Der Herzschlag koppelt sich an den Rhythmus eines Liedes
Neben all diesen Aspekten trägt Musik zur physischen Gesundheit bei: Herzschlag, Blutdruck und Atemfrequenz sind abhängig vom Rhythmus und der Geschwindigkeit eines Liedes und haben so einen Einfluss auf den Kreislauf. Schnelle Musik regt an, langsamere wirkt beruhigend — eine Binsenweisheit von medizinischer Bedeutung.
Musikhören kann Patienten mit Herzkrankheiten helfen, weil sich der Herzschlag an den Rhythmus koppelt. Auch Gesang wirkt. Wenn Eltern ihrem Frühgeborenen Lieder vorsingen, schläft es tiefer und darf früher aus dem Brutkasten. Selbst Sänger haben einen Vorteil: 60 Minuten herzhaftes Singen hat einen messbaren positiven Effekt auf das Immunsystem, wie eine Pilotstudie der Universität Frankfurt ergab.

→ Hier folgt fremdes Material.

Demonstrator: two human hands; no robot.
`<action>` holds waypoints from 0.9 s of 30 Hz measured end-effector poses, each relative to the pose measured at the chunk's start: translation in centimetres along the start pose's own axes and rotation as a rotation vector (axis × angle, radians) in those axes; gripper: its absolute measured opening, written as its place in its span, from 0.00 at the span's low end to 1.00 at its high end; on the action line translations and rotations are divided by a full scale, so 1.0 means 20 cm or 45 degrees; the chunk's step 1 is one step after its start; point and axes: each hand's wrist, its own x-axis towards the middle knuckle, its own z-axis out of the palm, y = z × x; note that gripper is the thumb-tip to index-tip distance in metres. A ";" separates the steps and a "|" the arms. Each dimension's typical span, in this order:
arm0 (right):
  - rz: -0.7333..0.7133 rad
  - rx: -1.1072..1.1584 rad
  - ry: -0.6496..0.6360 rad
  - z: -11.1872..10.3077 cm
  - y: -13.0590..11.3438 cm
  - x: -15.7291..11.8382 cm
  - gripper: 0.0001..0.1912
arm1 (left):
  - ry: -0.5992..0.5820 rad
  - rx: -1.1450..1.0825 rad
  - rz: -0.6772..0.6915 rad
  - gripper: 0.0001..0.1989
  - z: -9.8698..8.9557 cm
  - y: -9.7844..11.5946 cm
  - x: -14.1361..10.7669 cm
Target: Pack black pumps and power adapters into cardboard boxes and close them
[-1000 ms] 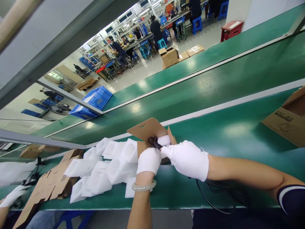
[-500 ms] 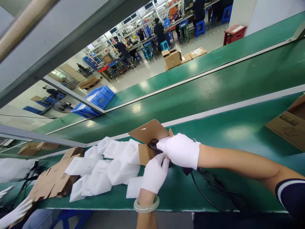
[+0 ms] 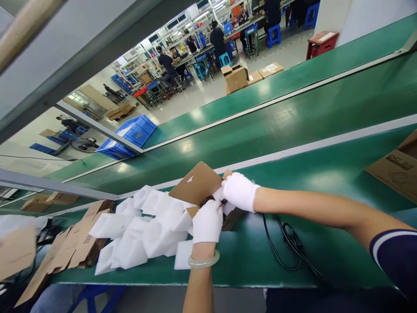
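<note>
A small brown cardboard box [image 3: 198, 184] with a raised lid flap stands tilted at the bench's front. Inside its opening I see a bit of black cable [image 3: 206, 201] and some white packing. My left hand [image 3: 207, 221], white-gloved, is closed at the near side of the opening, its fingertips hidden. My right hand [image 3: 240, 191], also gloved, is closed around the box's right edge, beside the white packing. A small black piece shows between the two hands. To the right, a loosely coiled black cord [image 3: 293, 243] lies on the green bench.
White foam pieces [image 3: 163, 228] are heaped left of the box, beside stacked flattened cartons [image 3: 78, 239]. A co-worker holds cardboard [image 3: 18, 252] at far left. Another brown carton [image 3: 395, 174] stands at right. Behind runs a green conveyor [image 3: 260, 126] with a blue crate [image 3: 130, 134].
The box has tilted, and its right lower side now shows. My right hand has moved up and left. The black block below it is out of sight. Cardboard has appeared at far left.
</note>
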 end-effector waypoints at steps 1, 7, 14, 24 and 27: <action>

Musik kann also fast alles. Sie macht sogar schneller betrunken, denn wenn es in einer Beiz lauter dröhnt als sonst, werden die Gläser eiliger geleert. Aber was kann Musik nicht? Auch darüber gibt es wissenschaftliche Erkenntnisse: Wer einmal komplett abschalten will, für den ist eine Weile Stille immer noch die erste Wahl.
DAS SAGT DIE EXPERTIN
Sandra Lutz Hochreutener (56) ist studierte Musik- und Psychotherapeutin mit Praxis in Gais AR.
Singen hat eine vitalisierende Wirkung, die wach macht und sich zentrieren hilft.